**WHAT TO WORK ON:** Since only part of the material below is wanted, output exactly the lines from the one with "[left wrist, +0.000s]" up to and including the one with "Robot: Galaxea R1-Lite".

----

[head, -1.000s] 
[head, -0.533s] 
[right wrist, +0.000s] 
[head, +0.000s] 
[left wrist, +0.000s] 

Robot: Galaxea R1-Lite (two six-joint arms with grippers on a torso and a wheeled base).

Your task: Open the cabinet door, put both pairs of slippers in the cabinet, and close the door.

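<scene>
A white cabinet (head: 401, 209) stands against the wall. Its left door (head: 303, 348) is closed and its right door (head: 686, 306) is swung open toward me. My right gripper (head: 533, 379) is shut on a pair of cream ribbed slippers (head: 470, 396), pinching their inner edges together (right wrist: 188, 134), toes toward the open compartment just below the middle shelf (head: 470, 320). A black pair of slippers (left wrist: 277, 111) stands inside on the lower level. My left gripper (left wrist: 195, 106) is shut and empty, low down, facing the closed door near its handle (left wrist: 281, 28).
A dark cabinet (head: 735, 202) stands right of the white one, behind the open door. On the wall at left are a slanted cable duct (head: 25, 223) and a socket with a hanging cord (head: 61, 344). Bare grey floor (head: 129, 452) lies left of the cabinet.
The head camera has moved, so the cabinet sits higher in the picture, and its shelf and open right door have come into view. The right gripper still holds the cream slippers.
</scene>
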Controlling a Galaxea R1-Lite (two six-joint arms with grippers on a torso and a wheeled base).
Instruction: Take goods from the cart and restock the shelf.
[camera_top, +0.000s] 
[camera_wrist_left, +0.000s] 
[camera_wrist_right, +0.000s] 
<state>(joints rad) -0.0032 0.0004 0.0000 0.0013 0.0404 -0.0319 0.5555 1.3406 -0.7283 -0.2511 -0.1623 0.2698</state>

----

**RESULT FOR THIS TASK:**
[left wrist, +0.000s] 

Robot: Galaxea R1-Lite (two six-joint arms with grippers on a torso and a wheeled base).

No further output is needed for the exercise.